The HRGT starts by reading its command line and optional configuration file. If the command line has a key that is also found in the configuration file, the command line key-value pair takes precedence. The resulting set of key-value pairs is tested for proper syntax and validity. Every improper syntax and every invalidity found will be logged. Improper syntax may be e.g. an invalid globpattern. Invalid conditions include non-existing directories or files, lack of write-permissions where needed, etc.

The HRGT logs every error- and/or warning condition that it comes across while processing its configuration file, command line parameters, and input files, in a way that helps tool-operators and document authors to identify and fix such conditions.

Deploying the Tool

The HRGT comes with documentation that enables developers to ascertain its correct functioning (e.g. by using a test set of files, test scripts that exercise its parameters, etc.), and also enables them to deploy the tool in a git repo and author/modify CI-pipes to use that deployment.

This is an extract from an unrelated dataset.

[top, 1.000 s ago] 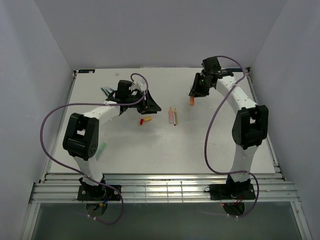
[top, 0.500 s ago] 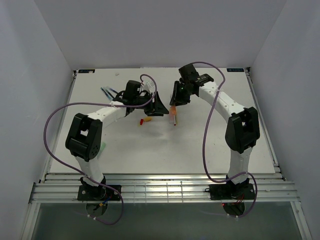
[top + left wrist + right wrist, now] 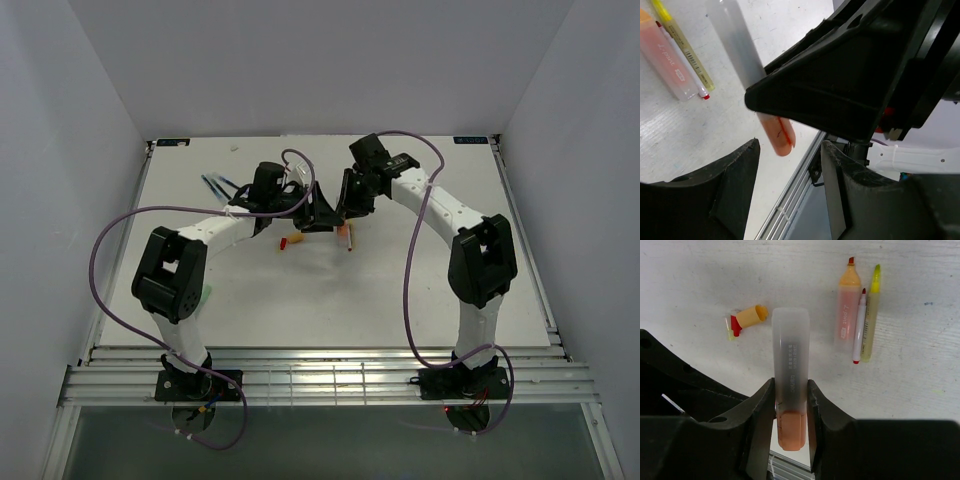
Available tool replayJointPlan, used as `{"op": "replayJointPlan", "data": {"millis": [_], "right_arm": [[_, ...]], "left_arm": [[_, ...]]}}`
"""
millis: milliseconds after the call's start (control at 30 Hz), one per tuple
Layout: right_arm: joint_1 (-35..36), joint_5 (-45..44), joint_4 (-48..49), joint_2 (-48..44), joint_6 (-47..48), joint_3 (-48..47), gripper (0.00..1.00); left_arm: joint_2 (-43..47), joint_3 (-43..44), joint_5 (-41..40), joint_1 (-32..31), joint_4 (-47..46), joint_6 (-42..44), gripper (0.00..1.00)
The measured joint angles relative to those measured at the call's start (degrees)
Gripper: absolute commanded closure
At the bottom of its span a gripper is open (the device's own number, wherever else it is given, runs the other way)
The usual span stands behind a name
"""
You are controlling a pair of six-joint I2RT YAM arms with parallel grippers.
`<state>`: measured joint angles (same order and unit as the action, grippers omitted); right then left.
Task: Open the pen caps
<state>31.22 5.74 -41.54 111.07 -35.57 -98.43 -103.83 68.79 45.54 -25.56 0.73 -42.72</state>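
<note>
Over the worktop's middle: the left end effector (image 3: 318, 214) and right end effector (image 3: 350, 205) meet nose to nose above the worktop (image 3: 400, 300).
Right end effector: clamped on a highlighter (image 3: 790, 347), with one finger on each side of its frosted barrel.
Highlighter: held in the air. Its frosted length points away from the right wrist, and its short orange end (image 3: 790, 432) sits back between the fingers.
Left end effector: fingers apart. In the left wrist view the orange end hangs just ahead of the gap and touches neither finger.
Cap or base: the frames do not show which the orange end is.
Loose caps: an orange cap (image 3: 752, 316) and a red cap (image 3: 736, 329) lie touching on the worktop, left of the highlighter in the right wrist view.
Other pens: an orange highlighter (image 3: 849, 310) lies with its tip bare. A white pen (image 3: 858, 327) is just beside it, and a yellow pen (image 3: 870, 315) is against that one. All three lie parallel.
</note>
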Motion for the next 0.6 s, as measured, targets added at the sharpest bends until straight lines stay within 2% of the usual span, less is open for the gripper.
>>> {"op": "replayJointPlan", "data": {"millis": [400,533,567,600], "right_arm": [[1.51,0.20,1.07,0.00,-1.86,0.02,0.92],[1.53,0.28,1.25,0.00,-2.16,0.02,0.92],[1.53,0.28,1.25,0.00,-2.23,0.02,0.92],[1.53,0.37,1.38,0.00,-2.34,0.02,0.92]], "left_arm": [[0.00,-2.08,-0.24,-1.09,-2.03,-1.51,0.39],[0.00,-2.10,-0.50,-1.18,-2.03,-1.68,0.49],[0.00,-2.10,-0.52,-1.18,-2.03,-1.79,0.57],[0.00,-2.10,-0.61,-1.18,-2.01,-1.79,0.61]]}}
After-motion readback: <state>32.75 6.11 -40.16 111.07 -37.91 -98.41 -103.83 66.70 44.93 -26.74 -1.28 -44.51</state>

  1. Note that the value of the termid field of an MRG entry is unique within the MRG that holds the MRG entry - it serves as a 'primary key'. That's why sorting first on the term field and then on the termType field makes the sort unique. Also note that this sorting differs from sorting on the termid field itself, as this would result in an HRG in which the entries are grouped according to their termType - thus concepts, patterns, and other kinds of semantic units are then grouped.